◆ **RAW DATA**:
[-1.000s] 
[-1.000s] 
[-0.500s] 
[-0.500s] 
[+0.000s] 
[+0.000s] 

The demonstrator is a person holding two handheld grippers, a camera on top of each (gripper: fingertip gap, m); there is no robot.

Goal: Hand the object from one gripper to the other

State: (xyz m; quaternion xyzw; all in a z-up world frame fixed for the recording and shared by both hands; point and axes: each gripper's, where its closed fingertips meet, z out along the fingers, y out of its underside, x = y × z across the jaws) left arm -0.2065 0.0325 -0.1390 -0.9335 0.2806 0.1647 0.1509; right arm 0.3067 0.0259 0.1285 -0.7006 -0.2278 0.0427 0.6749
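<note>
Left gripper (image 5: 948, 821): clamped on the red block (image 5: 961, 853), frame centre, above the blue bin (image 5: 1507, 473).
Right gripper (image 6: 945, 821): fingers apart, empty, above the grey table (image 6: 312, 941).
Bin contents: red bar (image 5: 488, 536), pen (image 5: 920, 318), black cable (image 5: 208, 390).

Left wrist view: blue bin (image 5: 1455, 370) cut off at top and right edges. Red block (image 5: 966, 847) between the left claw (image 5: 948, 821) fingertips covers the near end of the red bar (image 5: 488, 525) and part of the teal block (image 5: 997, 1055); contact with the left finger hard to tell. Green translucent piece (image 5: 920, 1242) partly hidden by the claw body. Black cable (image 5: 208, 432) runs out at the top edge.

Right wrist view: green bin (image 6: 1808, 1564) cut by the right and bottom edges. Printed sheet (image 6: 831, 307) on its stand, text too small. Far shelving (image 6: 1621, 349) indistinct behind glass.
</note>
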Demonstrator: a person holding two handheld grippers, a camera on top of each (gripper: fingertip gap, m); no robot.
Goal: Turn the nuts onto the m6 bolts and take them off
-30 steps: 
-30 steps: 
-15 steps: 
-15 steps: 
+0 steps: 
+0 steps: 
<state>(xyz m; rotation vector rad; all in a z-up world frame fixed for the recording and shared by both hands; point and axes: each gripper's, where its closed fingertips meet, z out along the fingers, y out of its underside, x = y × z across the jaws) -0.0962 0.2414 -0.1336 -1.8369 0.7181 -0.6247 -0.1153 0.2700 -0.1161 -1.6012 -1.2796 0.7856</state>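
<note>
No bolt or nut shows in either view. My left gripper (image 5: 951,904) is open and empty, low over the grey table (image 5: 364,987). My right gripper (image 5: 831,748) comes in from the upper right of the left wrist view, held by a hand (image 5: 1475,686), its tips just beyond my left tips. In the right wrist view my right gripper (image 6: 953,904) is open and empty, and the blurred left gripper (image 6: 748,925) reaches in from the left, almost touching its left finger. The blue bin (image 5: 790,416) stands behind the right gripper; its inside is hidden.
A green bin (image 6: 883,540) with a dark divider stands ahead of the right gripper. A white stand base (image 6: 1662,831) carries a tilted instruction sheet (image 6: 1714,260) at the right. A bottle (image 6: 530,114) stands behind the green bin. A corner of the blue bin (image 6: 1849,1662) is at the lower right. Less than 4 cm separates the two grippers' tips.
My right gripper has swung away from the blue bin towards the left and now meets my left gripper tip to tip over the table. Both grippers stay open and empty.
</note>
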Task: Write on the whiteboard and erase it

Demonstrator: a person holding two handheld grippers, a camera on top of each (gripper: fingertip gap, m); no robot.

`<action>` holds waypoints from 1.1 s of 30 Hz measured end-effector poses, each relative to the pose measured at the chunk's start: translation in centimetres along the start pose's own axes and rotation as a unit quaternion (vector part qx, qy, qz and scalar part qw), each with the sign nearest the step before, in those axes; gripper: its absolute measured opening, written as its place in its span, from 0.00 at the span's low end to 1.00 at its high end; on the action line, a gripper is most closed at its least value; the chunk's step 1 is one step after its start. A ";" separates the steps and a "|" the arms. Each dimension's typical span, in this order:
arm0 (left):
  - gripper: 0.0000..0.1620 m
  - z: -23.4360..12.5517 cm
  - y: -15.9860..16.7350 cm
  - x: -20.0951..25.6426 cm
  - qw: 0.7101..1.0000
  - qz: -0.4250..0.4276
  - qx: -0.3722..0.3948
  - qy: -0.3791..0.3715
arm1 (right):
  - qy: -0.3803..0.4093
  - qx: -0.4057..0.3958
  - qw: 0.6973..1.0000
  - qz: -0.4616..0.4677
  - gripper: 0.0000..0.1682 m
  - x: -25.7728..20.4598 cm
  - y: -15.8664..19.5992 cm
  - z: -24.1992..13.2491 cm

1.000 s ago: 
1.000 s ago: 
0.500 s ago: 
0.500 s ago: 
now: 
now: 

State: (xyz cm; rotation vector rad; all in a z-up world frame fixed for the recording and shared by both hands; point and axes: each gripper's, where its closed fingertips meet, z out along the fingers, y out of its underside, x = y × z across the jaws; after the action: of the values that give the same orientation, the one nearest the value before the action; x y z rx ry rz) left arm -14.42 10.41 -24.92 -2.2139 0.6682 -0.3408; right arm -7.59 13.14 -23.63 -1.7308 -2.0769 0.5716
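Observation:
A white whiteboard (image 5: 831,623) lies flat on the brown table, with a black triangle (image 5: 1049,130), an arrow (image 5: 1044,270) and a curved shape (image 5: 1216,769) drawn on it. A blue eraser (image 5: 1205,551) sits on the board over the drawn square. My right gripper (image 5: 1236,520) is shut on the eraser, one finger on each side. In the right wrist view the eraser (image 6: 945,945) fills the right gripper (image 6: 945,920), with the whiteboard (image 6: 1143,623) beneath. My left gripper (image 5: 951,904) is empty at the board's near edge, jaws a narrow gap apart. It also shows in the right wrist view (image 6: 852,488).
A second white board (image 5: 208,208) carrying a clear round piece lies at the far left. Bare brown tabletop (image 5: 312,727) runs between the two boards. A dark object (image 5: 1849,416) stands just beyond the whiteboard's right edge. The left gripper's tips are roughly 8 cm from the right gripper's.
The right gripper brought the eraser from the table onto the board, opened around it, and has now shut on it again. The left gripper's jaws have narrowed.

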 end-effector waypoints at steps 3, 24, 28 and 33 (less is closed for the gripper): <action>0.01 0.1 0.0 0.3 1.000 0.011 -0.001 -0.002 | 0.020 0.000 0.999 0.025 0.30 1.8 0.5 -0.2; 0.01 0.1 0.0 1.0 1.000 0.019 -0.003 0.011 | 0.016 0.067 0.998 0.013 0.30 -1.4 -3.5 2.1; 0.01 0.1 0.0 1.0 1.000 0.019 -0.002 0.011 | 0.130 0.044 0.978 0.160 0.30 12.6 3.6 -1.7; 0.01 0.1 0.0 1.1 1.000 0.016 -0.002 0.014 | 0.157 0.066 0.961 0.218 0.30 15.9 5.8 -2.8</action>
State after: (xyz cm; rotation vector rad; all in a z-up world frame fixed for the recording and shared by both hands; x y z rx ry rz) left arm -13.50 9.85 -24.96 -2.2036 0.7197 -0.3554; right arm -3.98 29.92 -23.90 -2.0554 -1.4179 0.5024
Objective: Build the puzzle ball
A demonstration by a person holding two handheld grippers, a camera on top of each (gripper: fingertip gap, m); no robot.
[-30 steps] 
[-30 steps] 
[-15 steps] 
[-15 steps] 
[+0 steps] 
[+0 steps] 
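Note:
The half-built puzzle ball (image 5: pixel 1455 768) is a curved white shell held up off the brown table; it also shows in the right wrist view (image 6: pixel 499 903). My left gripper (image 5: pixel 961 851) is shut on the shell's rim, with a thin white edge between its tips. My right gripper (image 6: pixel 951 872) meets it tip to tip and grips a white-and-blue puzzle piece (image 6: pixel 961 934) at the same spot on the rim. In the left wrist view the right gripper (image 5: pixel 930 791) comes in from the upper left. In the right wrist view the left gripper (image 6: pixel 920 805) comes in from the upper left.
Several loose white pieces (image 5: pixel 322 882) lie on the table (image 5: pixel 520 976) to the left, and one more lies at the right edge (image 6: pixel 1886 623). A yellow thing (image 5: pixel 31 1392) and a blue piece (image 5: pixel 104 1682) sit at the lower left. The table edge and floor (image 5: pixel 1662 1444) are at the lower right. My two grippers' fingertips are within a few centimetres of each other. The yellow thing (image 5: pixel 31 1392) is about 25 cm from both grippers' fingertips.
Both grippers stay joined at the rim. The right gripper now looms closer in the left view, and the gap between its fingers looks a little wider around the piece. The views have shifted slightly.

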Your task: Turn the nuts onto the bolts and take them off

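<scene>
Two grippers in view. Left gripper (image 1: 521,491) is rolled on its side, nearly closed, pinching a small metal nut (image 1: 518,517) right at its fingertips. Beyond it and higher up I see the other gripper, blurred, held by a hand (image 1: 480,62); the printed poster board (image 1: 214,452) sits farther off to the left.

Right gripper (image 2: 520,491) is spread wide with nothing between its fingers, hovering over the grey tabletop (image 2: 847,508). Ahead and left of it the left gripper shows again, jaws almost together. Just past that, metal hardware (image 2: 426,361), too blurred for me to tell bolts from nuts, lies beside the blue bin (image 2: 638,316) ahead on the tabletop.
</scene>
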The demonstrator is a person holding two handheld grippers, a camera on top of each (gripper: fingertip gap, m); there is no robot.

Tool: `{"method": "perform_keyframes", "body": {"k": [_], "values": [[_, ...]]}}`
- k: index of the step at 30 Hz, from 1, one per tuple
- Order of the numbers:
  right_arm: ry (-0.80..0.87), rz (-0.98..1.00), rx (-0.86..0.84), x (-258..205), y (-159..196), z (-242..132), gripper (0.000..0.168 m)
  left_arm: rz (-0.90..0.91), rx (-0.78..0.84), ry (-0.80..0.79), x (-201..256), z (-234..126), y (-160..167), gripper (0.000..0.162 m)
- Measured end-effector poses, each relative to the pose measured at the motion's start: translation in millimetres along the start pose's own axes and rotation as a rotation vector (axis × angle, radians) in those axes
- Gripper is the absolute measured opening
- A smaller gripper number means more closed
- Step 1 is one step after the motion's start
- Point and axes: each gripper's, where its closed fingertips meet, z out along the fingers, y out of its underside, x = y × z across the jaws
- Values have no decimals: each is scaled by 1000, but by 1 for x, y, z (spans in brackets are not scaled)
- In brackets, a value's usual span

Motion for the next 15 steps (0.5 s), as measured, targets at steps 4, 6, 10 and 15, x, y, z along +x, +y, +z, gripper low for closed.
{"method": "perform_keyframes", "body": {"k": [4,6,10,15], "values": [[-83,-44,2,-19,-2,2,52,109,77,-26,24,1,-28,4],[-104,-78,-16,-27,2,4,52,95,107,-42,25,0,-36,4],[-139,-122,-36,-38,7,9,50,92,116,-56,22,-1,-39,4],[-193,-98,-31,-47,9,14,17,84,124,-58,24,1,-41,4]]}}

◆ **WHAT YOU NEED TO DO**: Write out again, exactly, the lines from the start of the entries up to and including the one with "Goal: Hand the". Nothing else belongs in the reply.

◆ **RESULT OF THE EXERCISE**:
[-1.000s] 
[-1.000s] 
[-0.500s] 
[-0.500s] 
[+0.000s] 
[+0.000s] 

The demonstrator is a person holding two handheld grippers, a camera on top of each (gripper: fingertip gap, m); there is no robot.

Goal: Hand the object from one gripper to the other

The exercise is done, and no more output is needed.